## WHAT IS REQUIRED
An identical copy of the data below is needed.

Segment Start: DATA EXTRACT

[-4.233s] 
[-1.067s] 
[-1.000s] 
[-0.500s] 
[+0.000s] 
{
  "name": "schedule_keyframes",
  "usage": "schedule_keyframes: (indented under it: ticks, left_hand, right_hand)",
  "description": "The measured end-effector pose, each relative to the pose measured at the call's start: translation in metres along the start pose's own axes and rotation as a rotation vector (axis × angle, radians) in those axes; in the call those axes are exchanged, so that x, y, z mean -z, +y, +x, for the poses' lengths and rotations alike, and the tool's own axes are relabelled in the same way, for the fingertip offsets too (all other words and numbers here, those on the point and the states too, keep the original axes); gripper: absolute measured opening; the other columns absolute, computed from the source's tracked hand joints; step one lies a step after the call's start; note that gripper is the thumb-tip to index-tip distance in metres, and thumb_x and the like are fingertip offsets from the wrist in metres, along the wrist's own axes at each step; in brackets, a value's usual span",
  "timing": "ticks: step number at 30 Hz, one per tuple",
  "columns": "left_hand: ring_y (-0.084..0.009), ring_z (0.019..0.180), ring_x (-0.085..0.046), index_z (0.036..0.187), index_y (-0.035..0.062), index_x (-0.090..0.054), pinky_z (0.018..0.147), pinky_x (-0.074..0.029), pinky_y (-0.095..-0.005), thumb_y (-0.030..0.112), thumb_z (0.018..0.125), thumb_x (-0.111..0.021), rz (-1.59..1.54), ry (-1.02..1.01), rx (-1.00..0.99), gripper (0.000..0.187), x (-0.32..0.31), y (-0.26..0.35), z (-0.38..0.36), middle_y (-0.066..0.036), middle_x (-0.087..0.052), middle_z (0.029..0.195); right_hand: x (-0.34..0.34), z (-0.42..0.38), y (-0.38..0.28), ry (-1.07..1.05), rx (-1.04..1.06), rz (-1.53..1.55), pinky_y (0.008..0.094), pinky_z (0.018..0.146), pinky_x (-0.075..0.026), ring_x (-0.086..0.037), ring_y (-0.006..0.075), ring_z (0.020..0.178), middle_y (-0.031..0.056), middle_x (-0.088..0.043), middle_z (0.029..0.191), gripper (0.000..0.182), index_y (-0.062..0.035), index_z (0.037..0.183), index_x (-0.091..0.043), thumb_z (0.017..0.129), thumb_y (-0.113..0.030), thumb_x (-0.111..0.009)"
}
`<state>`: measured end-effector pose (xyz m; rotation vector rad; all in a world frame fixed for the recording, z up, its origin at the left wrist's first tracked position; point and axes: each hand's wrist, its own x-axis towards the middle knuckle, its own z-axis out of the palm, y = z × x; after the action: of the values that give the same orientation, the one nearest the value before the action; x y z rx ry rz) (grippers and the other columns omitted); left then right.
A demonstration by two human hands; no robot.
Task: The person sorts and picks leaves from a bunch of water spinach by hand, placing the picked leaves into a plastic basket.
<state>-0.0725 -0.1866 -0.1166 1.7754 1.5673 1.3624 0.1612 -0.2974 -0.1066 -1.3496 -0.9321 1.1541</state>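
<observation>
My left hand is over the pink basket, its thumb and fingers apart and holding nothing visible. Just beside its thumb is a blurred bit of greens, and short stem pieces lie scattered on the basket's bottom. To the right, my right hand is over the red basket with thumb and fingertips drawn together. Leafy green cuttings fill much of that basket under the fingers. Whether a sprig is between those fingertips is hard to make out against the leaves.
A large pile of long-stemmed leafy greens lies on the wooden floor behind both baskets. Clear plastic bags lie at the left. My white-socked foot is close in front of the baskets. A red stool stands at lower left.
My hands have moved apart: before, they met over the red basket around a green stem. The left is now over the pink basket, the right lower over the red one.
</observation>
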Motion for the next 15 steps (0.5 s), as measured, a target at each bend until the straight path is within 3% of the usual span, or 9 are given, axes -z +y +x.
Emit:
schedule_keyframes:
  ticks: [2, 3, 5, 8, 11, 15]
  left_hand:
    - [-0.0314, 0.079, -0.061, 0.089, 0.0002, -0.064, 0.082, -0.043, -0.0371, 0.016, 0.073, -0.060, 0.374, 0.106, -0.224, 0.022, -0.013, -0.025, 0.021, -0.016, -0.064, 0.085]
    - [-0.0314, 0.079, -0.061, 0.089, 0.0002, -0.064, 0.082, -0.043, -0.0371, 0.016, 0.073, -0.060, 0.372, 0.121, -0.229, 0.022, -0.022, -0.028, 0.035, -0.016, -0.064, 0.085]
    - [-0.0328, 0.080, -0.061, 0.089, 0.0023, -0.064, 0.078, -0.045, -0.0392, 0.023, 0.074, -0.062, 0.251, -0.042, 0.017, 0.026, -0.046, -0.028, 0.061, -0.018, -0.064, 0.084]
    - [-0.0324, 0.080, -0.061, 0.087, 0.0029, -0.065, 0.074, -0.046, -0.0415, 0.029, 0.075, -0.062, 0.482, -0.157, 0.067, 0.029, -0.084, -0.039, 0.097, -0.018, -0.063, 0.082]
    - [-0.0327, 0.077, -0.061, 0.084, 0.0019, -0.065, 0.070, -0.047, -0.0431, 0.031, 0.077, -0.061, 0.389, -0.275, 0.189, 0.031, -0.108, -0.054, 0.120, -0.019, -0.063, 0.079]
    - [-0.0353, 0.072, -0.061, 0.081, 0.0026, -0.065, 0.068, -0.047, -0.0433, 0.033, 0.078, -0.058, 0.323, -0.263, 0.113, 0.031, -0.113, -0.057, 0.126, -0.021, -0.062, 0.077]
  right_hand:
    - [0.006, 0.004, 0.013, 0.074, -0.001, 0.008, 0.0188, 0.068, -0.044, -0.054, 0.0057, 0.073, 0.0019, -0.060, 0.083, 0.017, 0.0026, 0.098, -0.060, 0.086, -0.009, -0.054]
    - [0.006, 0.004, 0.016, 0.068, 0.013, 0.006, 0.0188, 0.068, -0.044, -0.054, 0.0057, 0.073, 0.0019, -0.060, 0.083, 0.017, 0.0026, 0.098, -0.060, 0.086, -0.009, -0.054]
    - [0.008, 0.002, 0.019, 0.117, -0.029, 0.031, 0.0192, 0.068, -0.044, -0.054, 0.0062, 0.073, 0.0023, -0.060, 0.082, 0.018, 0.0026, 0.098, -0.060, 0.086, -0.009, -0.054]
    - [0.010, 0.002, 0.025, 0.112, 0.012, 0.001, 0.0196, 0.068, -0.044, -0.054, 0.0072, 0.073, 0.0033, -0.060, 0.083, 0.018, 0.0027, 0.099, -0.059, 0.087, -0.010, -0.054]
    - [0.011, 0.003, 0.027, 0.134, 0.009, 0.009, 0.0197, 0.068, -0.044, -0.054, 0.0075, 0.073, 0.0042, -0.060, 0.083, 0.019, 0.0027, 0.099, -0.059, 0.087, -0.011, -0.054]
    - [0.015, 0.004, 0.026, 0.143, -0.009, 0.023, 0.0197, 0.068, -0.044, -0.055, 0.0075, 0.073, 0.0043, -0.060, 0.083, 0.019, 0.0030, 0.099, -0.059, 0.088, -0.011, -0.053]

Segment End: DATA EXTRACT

## TASK ANSWER
[-4.233s] 
[-1.067s] 
[-1.000s] 
[-0.500s] 
[+0.000s] 
{
  "name": "schedule_keyframes",
  "usage": "schedule_keyframes: (indented under it: ticks, left_hand, right_hand)",
  "description": "The measured end-effector pose, each relative to the pose measured at the call's start: translation in metres along the start pose's own axes and rotation as a rotation vector (axis × angle, radians) in those axes; in the call those axes are exchanged, so that x, y, z mean -z, +y, +x, for the poses' lengths and rotations alike, and the tool's own axes are relabelled in the same way, for the fingertip offsets too (all other words and numbers here, those on the point and the states too, keep the original axes); gripper: absolute measured opening; the other columns absolute, computed from the source's tracked hand joints; step one lies a step after the call's start; note that gripper is the thumb-tip to index-tip distance in metres, and thumb_x and the like are fingertip offsets from the wrist in metres, along the wrist's own axes at each step; in brackets, a value's usual span",
  "timing": "ticks: step number at 30 Hz, one per tuple",
  "columns": "left_hand: ring_y (-0.084..0.009), ring_z (0.019..0.180), ring_x (-0.085..0.046), index_z (0.036..0.187), index_y (-0.035..0.062), index_x (-0.090..0.054), pinky_z (0.018..0.147), pinky_x (-0.074..0.029), pinky_y (-0.095..-0.005), thumb_y (-0.030..0.112), thumb_z (0.018..0.125), thumb_x (-0.111..0.021), rz (-1.59..1.54), ry (-1.02..1.01), rx (-1.00..0.99), gripper (0.000..0.187), x (-0.32..0.31), y (-0.26..0.35), z (-0.38..0.36), middle_y (-0.066..0.036), middle_x (-0.087..0.052), middle_z (0.029..0.195); right_hand: x (-0.34..0.34), z (-0.42..0.38), y (-0.38..0.28), ry (-1.07..1.05), rx (-1.04..1.06), rz (-1.53..1.55), pinky_y (0.008..0.094), pinky_z (0.018..0.146), pinky_x (-0.075..0.026), ring_x (-0.086..0.037), ring_y (-0.006..0.075), ring_z (0.020..0.178), middle_y (-0.031..0.056), middle_x (-0.088..0.043), middle_z (0.029..0.191), gripper (0.000..0.182), index_y (-0.062..0.035), index_z (0.037..0.183), index_x (-0.091..0.043), thumb_z (0.017..0.129), thumb_y (-0.113..0.030), thumb_x (-0.111..0.009)"
}
`<state>`: measured end-effector pose (xyz m; rotation vector rad; all in a world frame fixed for the recording, z up, its origin at the left wrist's first tracked position; point and axes: each hand's wrist, its own x-axis towards the middle knuckle, its own z-axis out of the palm, y = z × x; after the action: of the values that give the same orientation, the one nearest the value before the action; x y z rx ry rz) (grippers and the other columns omitted); left then right.
A demonstration by two human hands; no robot.
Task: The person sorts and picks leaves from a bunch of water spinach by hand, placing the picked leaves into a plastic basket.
<state>-0.0725 -0.1866 -0.1166 1.7754 1.5673 1.3624 0.1612 -0.2974 -0.1066 -1.3496 -0.9321 1.1541</state>
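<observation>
My left hand is over the pink basket, its thumb and fingers apart and holding nothing visible. Just beside its thumb is a blurred bit of greens, and short stem pieces lie scattered on the basket's bottom. To the right, my right hand is over the red basket with thumb and fingertips drawn together. Leafy green cuttings fill much of that basket under the fingers. Whether a sprig is between those fingertips is hard to make out against the leaves.
A large pile of long-stemmed leafy greens lies on the wooden floor behind both baskets. Clear plastic bags lie at the left. My white-socked foot is close in front of the baskets. A red stool stands at lower left.
My hands have moved apart: before, they met over the red basket around a green stem. The left is now over the pink basket, the right lower over the red one.
</observation>
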Motion for the next 15 steps (0.5 s), as measured, a target at each bend until the straight path is within 3% of the usual span, or 9 are given, axes -z +y +x.
Emit:
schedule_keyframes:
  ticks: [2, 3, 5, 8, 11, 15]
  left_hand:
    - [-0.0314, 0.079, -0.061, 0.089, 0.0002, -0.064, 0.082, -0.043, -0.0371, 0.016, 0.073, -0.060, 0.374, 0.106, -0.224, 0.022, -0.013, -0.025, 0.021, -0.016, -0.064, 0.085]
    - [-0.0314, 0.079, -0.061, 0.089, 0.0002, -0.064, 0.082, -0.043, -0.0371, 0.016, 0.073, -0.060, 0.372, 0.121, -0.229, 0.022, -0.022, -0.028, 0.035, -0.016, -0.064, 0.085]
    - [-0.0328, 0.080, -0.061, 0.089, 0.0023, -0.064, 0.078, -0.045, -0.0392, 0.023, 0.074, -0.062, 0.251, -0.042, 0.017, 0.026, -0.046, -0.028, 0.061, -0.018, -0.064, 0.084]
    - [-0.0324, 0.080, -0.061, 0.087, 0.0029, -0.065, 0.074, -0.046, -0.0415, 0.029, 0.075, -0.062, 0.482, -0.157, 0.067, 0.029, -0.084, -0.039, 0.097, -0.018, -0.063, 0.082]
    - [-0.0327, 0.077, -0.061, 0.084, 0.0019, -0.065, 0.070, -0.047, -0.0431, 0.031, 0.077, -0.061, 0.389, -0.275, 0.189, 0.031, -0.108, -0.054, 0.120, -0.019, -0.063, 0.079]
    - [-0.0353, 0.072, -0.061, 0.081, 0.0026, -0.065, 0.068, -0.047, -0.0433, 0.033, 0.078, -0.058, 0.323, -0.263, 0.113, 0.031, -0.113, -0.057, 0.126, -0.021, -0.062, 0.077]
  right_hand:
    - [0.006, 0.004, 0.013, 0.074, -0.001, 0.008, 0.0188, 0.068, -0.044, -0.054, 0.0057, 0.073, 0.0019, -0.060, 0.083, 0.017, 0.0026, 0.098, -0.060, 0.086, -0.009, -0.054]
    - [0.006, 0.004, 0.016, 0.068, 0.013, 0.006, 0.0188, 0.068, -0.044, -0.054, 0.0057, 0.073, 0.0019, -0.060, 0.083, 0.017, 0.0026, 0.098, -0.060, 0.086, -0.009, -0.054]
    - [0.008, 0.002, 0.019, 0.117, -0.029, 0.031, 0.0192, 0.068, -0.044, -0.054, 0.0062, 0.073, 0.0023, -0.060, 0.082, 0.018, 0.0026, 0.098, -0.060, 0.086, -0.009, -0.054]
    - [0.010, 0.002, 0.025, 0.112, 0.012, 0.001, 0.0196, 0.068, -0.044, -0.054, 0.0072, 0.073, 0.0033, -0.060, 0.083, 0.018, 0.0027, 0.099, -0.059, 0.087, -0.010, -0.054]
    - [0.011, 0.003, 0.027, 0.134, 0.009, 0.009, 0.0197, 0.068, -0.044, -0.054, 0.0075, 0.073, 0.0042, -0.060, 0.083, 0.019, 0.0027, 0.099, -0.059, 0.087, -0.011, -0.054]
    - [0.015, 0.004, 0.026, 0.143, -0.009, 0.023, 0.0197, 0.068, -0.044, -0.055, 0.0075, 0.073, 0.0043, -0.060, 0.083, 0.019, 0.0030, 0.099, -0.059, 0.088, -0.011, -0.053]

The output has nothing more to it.